If the 95% confidence-interval of a variable is not overlapping with 0, we will consider it to be selected. So the plot below indicates that in addition to bmi and hdl (our base variables, which are not subject to horshoe prior selection), sex, bp and ltg are selected.
mcmc_plot(fit_brms)
5.8.4 Refit a glm model using the horseshoe selected variables
<- glm(glm(y ~ sex + bmi + bp + hdl + ltg, data=diabetes, family=gaussian(link="identity")))
sv_horseshoe_dia summary(sv_horseshoe_dia)
##
## Call:
## glm(formula = glm(y ~ sex + bmi + bp + hdl + ltg, data = diabetes,
## family = gaussian(link = "identity")))
##
## Deviance Residuals:
## Min 1Q Median 3Q Max
## -150.031 -39.317 -0.561 37.307 148.382
##
## Coefficients:
## Estimate Std.

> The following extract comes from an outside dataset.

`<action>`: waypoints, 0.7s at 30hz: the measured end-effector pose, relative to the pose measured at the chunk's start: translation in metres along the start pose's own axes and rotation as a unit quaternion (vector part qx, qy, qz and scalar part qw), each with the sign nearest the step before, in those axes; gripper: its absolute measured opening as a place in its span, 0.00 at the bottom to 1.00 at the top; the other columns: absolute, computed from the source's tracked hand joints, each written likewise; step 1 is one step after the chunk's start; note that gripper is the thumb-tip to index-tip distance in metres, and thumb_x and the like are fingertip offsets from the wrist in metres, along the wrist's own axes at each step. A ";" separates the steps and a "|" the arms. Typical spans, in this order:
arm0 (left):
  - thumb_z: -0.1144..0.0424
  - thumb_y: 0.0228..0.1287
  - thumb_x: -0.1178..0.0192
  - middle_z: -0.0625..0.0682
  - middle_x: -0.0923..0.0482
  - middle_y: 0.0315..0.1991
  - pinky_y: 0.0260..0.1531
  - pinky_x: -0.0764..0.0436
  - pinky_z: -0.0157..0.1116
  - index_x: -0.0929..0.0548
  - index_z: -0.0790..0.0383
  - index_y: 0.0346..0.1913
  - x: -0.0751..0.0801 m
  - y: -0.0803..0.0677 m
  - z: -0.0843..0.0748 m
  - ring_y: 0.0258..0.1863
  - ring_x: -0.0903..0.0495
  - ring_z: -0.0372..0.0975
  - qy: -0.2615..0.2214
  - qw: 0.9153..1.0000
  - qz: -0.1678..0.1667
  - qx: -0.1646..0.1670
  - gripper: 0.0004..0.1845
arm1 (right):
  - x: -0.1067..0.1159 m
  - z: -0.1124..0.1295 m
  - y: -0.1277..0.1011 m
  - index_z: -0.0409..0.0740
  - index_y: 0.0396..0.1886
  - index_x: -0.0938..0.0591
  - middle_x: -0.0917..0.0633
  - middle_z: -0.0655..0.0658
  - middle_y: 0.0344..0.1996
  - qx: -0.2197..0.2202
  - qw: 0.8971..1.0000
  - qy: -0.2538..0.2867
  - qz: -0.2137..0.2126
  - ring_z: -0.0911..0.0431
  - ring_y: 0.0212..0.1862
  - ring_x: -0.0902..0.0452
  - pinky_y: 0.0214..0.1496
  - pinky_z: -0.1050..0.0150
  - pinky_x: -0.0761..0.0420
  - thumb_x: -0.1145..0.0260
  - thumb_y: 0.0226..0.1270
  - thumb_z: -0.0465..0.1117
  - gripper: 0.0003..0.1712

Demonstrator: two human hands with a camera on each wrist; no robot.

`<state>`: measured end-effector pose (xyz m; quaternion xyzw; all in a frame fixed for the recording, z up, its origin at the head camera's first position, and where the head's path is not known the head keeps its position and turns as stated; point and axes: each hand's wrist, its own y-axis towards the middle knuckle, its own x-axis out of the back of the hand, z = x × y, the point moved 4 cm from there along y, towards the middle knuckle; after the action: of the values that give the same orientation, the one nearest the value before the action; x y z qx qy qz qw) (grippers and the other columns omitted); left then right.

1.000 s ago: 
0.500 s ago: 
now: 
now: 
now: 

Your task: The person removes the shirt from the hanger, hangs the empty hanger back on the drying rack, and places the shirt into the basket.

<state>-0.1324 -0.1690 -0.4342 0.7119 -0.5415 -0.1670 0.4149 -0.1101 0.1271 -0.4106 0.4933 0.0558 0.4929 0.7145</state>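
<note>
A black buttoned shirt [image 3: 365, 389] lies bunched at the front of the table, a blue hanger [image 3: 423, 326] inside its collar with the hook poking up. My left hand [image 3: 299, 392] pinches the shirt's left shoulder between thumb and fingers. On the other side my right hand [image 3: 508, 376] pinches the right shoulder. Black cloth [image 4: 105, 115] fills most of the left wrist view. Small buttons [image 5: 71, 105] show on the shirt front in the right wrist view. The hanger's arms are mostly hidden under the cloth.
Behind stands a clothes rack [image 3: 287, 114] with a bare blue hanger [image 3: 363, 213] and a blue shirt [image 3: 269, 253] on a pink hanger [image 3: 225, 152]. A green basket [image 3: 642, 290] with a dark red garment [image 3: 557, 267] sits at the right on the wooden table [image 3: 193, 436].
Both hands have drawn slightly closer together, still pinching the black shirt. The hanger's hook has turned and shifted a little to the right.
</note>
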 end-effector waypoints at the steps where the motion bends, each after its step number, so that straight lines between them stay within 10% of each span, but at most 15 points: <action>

Error t value Pr(>|t|)
## (Intercept) -217.6849 35.7638 -6.087 2.53e-09 ***
## sex -22.4742 5.7640 -3.899 0.000112 ***
## bmi 5.6431 0.7037 8.019 9.93e-15 ***
## bp 1.1232 0.2172 5.171 3.55e-07 ***
## hdl -1.0644 0.2417 -4.404 1.34e-05 ***
## ltg 43.2344 5.9874 7.221 2.32e-12 ***
## ---
## Signif. codes: 0 '***' 0.001 '**' 0.01 '*' 0.05 '.' 0.1 ' ' 1
##
## (Dispersion parameter for gaussian family taken to be 2953.856)
##
## Null deviance: 2621009 on 441 degrees of freedom
## Residual deviance: 1287881 on 436 degrees of freedom
## AIC: 4794.3
##
## Number of Fisher Scoring iterations: 2
5.9 Comparison of the models built using the different variable selection methods
One thing I would like to point out is that the numerical measure of model performance is one way of evaluating the results. It is not the only way, and it is not necessarily the best either.
We always need to have justifications from the scientific or clinical angles. Subject matter knowledge would be helpful. Why don’t we just rely the scientific or clinical inputs? Because they too have limitations. The fact we are using statistical models instead of physical models to perform the prognostic modeling suggests that we lack a good understanding of the science behind prognosis.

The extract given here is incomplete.